Re: Working with factors of triangular numbers.
- To: mathgroup at smc.vnet.net
- Subject: [mg78554] Re: Working with factors of triangular numbers.
- From: dh <dh at metrohm.ch>
- Date: Wed, 4 Jul 2007 05:33:15 -0400 (EDT)
- References: <f6d4ll$hka$1@smc.vnet.net>
Hi Diana,
I assume that d contains a list of numbers and n the requested number of
factors. I further assume that you want to count multiplicities.

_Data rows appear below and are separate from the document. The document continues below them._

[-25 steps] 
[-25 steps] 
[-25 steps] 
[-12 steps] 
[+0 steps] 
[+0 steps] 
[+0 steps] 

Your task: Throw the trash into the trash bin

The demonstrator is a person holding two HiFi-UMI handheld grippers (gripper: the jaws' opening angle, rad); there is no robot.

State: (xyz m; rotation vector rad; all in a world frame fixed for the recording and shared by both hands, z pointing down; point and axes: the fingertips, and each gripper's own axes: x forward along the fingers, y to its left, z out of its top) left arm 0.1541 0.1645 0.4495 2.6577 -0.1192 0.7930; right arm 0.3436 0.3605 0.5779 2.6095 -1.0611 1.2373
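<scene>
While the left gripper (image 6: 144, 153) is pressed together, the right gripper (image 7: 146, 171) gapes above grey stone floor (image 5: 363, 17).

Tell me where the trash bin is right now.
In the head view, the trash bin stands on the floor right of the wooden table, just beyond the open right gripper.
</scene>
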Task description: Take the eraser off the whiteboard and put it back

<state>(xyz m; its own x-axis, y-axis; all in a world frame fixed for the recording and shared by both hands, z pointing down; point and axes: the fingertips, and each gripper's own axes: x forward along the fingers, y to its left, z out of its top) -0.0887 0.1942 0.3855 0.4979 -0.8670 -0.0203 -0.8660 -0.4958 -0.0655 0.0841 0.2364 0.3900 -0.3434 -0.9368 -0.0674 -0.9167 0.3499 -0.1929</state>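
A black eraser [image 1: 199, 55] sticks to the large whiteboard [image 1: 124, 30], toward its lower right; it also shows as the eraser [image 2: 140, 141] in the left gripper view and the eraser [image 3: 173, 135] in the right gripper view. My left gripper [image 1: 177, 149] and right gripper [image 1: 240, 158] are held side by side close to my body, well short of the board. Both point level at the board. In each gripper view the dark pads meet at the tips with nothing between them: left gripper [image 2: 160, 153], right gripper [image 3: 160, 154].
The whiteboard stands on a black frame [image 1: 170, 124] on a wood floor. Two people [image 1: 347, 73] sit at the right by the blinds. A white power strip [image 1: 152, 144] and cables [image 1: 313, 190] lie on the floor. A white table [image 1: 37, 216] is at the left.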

For
this we:
- apply FactorInteger to each element of the data to get factorization
- from the output of FactorInteger we extract the exponents
- we add all exponents what gives the number of factors
- we then use Pick to get the list elements with the requested number of
factors and take the first element:
n=2;
d={0,2,5,9,14,20};
tmp=(Plus@@FactorInteger[#][[All,2]])&/@d
Pick[d,tmp,n][[1]]
hope this helps, Daniel
Diana wrote:
> Math folks,
>
> I first generate a list of triangular numbers:
>
> 1, 3, 6, 10, 15, 21, ...
>
> and then subtract one from each as:
>
> 0, 2, 5, 9, 14, 20, ...
>
> I am trying to find the smallest triangular number (minus one) which
> can be written as a product of "n" distinct factors, each factor > 1.
>
> For example:
>
> a(2) = 15, because 2*7 + 1 = 15.
> a(3) = 55, because 2*3*9 + 1 = 55.
>
> I have worked with Divisors and FactorInteger, but am getting bogged
> down with repeated terms. Can someone think of a neat trick to work
> this problem?
>
> Diana M.
>
>